Thousands Of Coal Miners Could Lose Benefits Unless Congress Acts

Dec 2, 2016

 

On September 8, 2016, thousands of unionized coal miners rallied in Washington, D.C. to push for passage of the Miners Protection Act, which would shore up their health care and pension benefits.
Credit Jose Luis Magana / AP Photo

Time is running out for Pennsylvania coal miners. By January 1, 13,000 coal miners could lose their pensions and thousands their health care. Legislation called the Miners Protection Act would avert the loss of benefits, but the U.S. Senate has yet to schedule the bill for a vote.

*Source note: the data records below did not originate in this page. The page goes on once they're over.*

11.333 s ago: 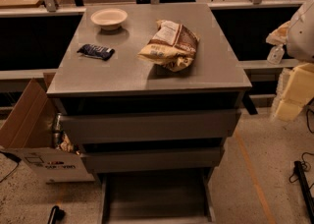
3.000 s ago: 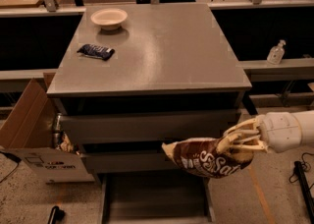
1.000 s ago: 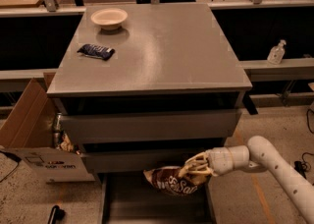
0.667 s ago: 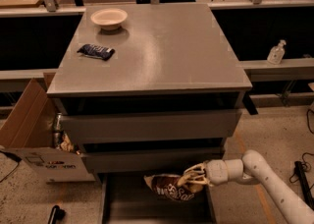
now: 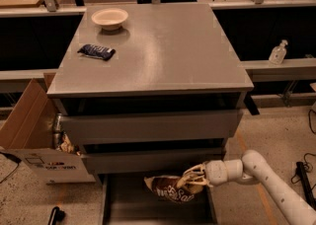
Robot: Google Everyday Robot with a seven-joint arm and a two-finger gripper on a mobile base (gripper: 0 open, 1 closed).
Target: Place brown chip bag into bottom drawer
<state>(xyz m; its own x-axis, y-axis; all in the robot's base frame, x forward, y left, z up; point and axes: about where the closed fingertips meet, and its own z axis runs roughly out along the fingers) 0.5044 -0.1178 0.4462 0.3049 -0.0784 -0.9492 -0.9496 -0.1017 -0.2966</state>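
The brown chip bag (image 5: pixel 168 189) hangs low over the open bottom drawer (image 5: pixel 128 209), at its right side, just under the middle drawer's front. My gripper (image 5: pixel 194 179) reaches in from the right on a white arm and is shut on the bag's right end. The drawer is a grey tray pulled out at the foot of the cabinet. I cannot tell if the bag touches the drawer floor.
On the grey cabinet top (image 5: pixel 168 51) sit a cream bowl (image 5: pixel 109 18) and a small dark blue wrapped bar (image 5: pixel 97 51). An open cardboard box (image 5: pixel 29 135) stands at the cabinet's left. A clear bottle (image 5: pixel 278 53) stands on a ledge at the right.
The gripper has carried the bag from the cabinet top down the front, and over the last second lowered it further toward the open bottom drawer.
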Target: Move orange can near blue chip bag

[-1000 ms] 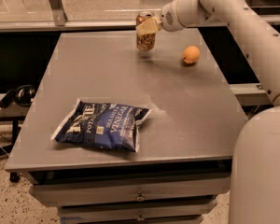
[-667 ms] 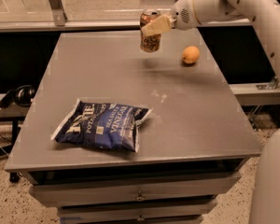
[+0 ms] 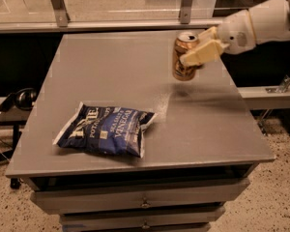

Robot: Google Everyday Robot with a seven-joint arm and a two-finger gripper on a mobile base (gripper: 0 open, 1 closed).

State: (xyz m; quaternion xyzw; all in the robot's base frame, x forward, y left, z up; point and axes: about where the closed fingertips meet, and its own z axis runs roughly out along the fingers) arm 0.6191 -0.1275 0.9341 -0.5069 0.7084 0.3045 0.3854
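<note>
The orange can (image 3: 183, 57), orange-brown with a silver top and pull tab, hangs slightly tilted in the air above the grey table (image 3: 111, 66), right of its middle. My gripper (image 3: 195, 50) comes in from the right and is shut on the can, with its cream fingers (image 3: 201, 53) across the can's side. The blue chip bag (image 3: 105, 129), dark navy with white lettering, lies flat near the table's front left. The can is up and to the right of the bag, well apart from it.
The white arm (image 3: 261, 23) reaches in from the upper right. Drawers (image 3: 145, 202) sit under the table's front edge. A glass-and-metal railing (image 3: 111, 13) runs behind the table. Dark headphones (image 3: 21, 98) lie at the left.
The gripper has lifted the can off the back of the table and carried it forward. The view has shifted, and the round orange fruit no longer shows.
</note>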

Donnie Samms is director of Region 1 of the United Mine Workers of America, an area which includes Pennsylvania. He said it’s crucial for Congress to pass the bill and support miners. Spending years underground takes a huge toll on a person’s body, he said.

“We have members come in who are on pacemakers, they got arthritis, they got black lung, a lot of sickness,” he said.

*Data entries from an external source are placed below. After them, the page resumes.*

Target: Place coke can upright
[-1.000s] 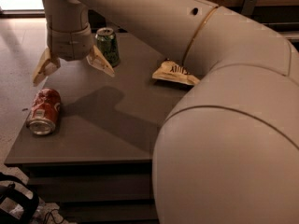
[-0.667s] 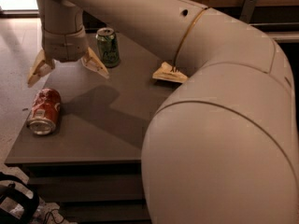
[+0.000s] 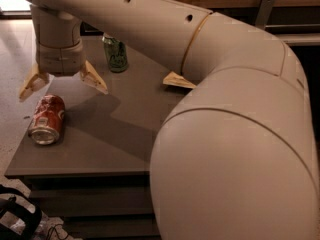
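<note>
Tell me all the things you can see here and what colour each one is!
coke can: 1, red with white lettering, lying on its side near the table's left edge
green can: 1, green, standing upright at the far side of the table
packet: 1, yellowish, lying on the table, partly hidden by the arm
table: 1, grey-brown, in the middle of the view
black object: 1, black, on the floor at the bottom left; cannot tell what it is
arm: 1, cream, reaching in from the right across the table
gripper: 1, cream with tan fingers, open, hovering above the coke can without touching it
</note>
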Robot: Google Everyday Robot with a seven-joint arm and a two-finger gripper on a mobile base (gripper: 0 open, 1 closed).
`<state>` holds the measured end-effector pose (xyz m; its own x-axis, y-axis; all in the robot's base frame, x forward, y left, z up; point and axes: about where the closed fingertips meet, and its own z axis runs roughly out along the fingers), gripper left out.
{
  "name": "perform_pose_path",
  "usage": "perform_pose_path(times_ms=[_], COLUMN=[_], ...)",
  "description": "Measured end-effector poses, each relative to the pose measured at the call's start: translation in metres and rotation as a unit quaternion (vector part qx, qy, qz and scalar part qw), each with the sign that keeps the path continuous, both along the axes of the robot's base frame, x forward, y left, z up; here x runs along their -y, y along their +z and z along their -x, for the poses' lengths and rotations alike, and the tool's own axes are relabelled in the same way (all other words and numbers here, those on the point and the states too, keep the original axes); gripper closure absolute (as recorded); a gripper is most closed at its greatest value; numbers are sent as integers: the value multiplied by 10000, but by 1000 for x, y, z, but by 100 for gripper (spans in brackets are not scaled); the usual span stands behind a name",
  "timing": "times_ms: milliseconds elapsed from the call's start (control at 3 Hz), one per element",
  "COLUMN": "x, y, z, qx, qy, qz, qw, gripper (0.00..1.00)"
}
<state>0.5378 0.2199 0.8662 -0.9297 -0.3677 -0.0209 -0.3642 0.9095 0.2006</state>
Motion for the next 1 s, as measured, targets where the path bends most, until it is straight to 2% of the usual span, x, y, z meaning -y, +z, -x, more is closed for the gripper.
perform_pose_path(times_ms=[667, 1000], x=[-23, -36], y=[-11, -17], z=[25, 25], qx=[-16, 26], qy=[-9, 50], qz=[-45, -190], qw=[10000, 9998], gripper=[0, 0])
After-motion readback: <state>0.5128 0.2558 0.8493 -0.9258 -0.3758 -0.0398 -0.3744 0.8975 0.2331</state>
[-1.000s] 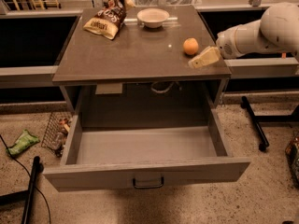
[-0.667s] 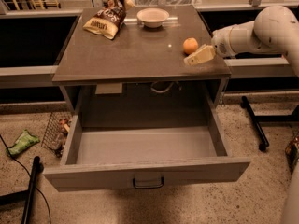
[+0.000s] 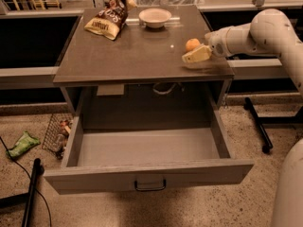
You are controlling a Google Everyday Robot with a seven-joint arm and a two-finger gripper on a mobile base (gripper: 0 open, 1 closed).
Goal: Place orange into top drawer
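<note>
The orange (image 3: 192, 44) sits on the cabinet top (image 3: 137, 51) near its right edge. My gripper (image 3: 197, 55) reaches in from the right on a white arm (image 3: 251, 34) and lies just in front of the orange, touching it or nearly so. The top drawer (image 3: 94, 179) is pulled fully out below the cabinet top. Its inside is empty, and its dark handle (image 3: 150, 185) is at the centre of the front panel.
A white bowl (image 3: 155, 17) and a chip bag (image 3: 108, 19) stand at the back of the cabinet top. A wire basket (image 3: 59, 132) and a green packet (image 3: 22, 144) lie on the floor at left. A black stand leg (image 3: 258, 124) is at right.
My gripper has moved left along the cabinet top and now sits closer to the orange. The orange and the drawer have not moved.
</note>
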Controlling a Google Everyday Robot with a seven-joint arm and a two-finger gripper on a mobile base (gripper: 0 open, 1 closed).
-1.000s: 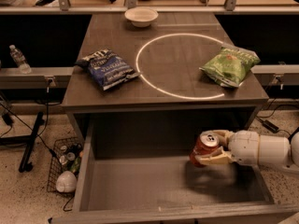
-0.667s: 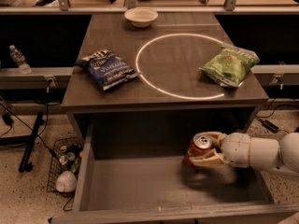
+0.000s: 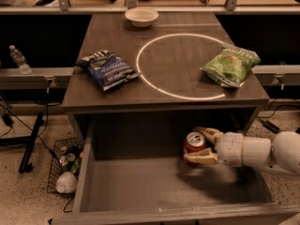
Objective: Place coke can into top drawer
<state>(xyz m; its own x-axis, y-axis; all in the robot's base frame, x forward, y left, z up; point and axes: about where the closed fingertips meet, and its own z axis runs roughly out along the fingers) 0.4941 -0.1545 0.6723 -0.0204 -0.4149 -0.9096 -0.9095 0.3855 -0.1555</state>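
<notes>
Inside the top drawer, right side: pincer is clamping the coke can, hanging above the floor.

1 coke can. 1 top drawer, open. 1 gripper, over the drawer's right side, jaws clamped on the can. 1 bench. 2 chip bags: 1 blue chip bag, 1 green chip bag. 1 white bowl. 1 water bottle. 1 wire basket on the floor.
</notes>
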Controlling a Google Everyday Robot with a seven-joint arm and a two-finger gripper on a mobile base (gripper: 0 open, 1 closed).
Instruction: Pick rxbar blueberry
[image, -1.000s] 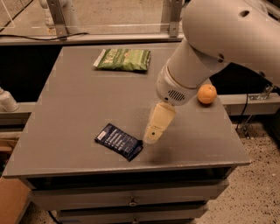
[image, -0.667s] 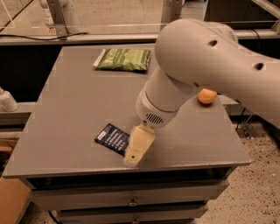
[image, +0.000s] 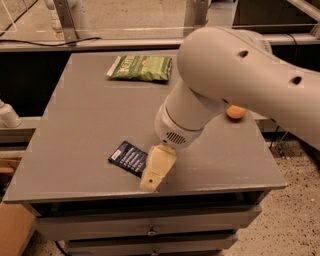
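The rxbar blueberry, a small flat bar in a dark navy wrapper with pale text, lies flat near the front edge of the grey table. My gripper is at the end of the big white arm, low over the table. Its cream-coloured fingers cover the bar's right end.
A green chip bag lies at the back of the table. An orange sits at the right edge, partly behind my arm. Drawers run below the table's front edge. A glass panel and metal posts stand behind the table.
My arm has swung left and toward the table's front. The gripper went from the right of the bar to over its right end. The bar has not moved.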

In April of 1946, coal miners went on strike, calling for better wages, health benefits, and improved safety conditions. The strike stretched until December when John Lewis, the president of the United Mine Workers, and Julius Krug, the government’s coal mines administrator signed a deal. The U.S. government took over the mines and guaranteed certain conditions.

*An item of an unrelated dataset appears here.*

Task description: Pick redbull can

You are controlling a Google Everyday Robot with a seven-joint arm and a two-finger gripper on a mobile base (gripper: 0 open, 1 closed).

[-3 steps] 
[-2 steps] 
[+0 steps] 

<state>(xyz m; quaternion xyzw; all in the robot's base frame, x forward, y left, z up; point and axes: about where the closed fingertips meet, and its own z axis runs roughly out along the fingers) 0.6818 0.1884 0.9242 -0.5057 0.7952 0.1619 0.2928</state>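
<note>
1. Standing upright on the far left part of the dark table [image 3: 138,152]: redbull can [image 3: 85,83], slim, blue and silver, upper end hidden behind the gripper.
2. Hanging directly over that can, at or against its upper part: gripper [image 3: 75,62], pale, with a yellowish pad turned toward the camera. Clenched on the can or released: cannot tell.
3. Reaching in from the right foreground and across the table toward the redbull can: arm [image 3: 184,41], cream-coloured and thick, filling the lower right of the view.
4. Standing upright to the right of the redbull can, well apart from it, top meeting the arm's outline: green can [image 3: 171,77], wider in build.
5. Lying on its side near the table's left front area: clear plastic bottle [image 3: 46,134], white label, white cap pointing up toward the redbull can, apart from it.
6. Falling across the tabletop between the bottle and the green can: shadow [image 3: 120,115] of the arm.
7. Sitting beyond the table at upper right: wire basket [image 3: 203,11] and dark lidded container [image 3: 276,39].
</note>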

The Lewis-Krug agreement is referenced a lot in discussion of miners’ pensions and health care. Some argue that it guaranteed benefits to miners in perpetuity. Others argue that it guaranteed benefits only for the time the U.S. government ran the mines, which it stopped doing in 1947. But regardless of what Lewis and Krug set their names to, there have been numerous government interventions in miners’ benefits ever since.